Construction began Wednesday on an upgraded museum and visitor center at St. Louis' iconic Gateway Arch as part of an ambitious $380 million bid to renovate the grounds of the towering landmark on the cusp of turning a half century old.

Dignitaries including Mayor Francis Slay and the National Park Service's deputy chief broke ground on a planned 46,000-square-foot expansion of the visitor center and a redesigned, modernized Museum of Westward Expansion, both located underneath the 630-foot-tall monument.

The makeovers, overseen by the park service, are expected to be completed in about two years.

"The Arch is the undeniable symbol of our region, recognized around the world. With this project we are better connecting it to the city it represents," said Slay, who joined nonprofit CityArchRiver 2015 Foundation — the renovation project's coordinator — during Wednesday's ceremony.

More than 900 donors — from businesses to individuals, families and regional foundations — have contributed roughly $212 million in private funding for the project, about $9 million short of the fundraising goal, CityArchRiver said.
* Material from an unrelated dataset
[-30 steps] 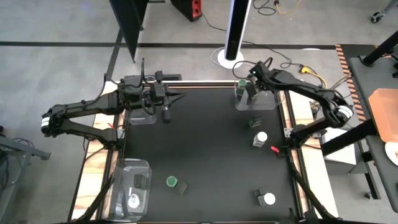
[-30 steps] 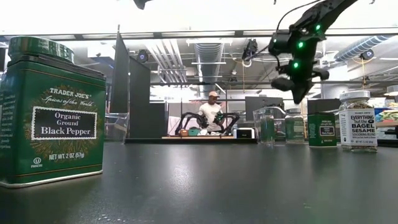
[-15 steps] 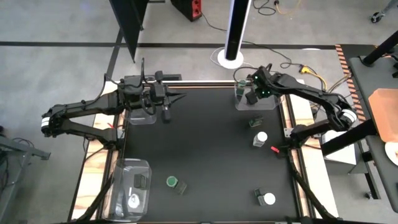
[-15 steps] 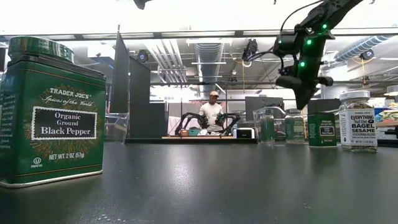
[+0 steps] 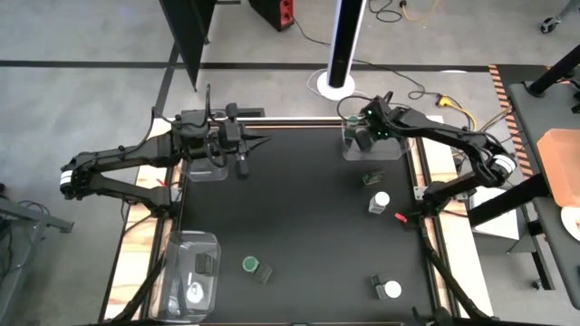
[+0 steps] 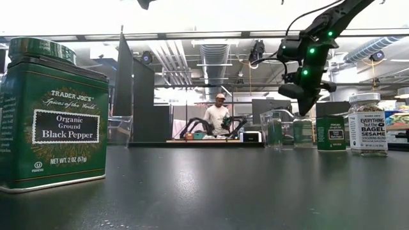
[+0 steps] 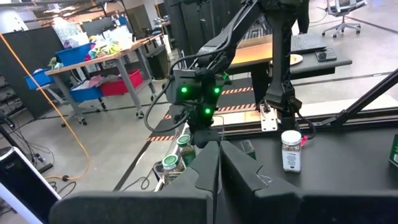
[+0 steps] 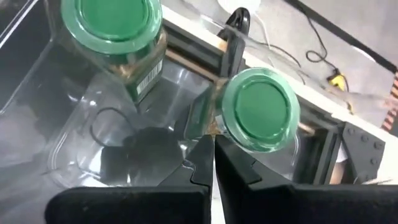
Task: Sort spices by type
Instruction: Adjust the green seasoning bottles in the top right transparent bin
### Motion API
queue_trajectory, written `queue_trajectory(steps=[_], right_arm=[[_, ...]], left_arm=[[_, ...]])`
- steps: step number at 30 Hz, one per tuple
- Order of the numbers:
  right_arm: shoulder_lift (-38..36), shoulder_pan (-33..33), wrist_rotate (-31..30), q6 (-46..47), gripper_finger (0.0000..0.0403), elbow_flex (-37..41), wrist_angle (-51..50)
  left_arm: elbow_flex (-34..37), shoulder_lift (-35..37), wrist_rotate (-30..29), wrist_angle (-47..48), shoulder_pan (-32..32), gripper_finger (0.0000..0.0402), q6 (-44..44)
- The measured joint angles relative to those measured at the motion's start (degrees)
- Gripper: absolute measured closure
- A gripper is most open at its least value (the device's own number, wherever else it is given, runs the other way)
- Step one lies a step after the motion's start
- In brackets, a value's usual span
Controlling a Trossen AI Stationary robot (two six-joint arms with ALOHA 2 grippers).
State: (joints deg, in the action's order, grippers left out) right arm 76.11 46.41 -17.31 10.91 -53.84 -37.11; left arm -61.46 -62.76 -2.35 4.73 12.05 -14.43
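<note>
Two green-lidded spice jars (image 8: 118,31) (image 8: 261,115) stand upright in the clear tray (image 5: 391,150) at the far right. My right gripper (image 8: 211,146) (image 5: 362,139) hangs shut above that tray, slanting down between the two jars and holding nothing. Loose on the black table are a green tin (image 5: 372,177), a white-lidded jar (image 5: 379,201), a green-lidded black pepper tin (image 5: 254,266) and another white-lidded jar (image 5: 390,290). My left gripper (image 5: 243,168) (image 7: 217,149) waits shut and level over the far left tray (image 5: 201,172).
A clear tray (image 5: 177,249) at the near left holds a dark jar (image 5: 207,263) and a white-lidded one (image 5: 195,292). The table's middle lies bare. In the low view the pepper tin (image 6: 54,115) stands close by, and a person sits far behind the table.
My right gripper has sunk a little over the far right tray and tipped further downward, staying shut. The jars have not moved.
</note>
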Motion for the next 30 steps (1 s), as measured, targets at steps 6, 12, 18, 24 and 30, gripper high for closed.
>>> queue_trajectory(steps=[6,12,18,24,30], right_arm=[[1.5,0.1,-1.2,-1.3,0.0394,0.0,3.9],[1.3,0.1,-0.4,-1.4,0.0394,-0.2,4.1],[-0.3,-0.9,1.2,0.5,0.0394,-1.5,-4.2],[0.4,-0.6,-3.0,-0.5,0.0394,-0.5,-2.8],[0.8,-0.3,-3.7,-2.3,0.0394,-0.5,2.3]], left_arm=[[0.0,0.0,0.0,0.0,0.0,0.0402,-0.1],[0.0,0.0,0.0,0.0,0.0,0.0402,-0.1],[0.0,0.0,-0.1,0.0,0.0,0.0402,-0.1],[0.0,0.0,-0.1,0.0,0.0,0.0402,-0.1],[0.0,0.0,-0.1,-0.3,0.0,0.0402,-0.1]])
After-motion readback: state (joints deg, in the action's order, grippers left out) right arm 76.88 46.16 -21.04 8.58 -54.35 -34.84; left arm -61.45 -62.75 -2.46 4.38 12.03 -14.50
Other funding has or will come from a potpourri of sources including state tax breaks, grants, some sales tax revenues and the park service.

Drawing about 2.5 million annually, the Arch along the Mississippi River's western bank was completed 50 years ago and opened to visitors in 1967 as a monument to President Thomas Jefferson and pioneers for whom St. Louis served as the gateway to the West.

The Arch ground's makeover also includes ongoing efforts to create a park atop a concrete-and-steel lid being built over a interstate highway between the arch and the city's downtown, thereby expanding the green space.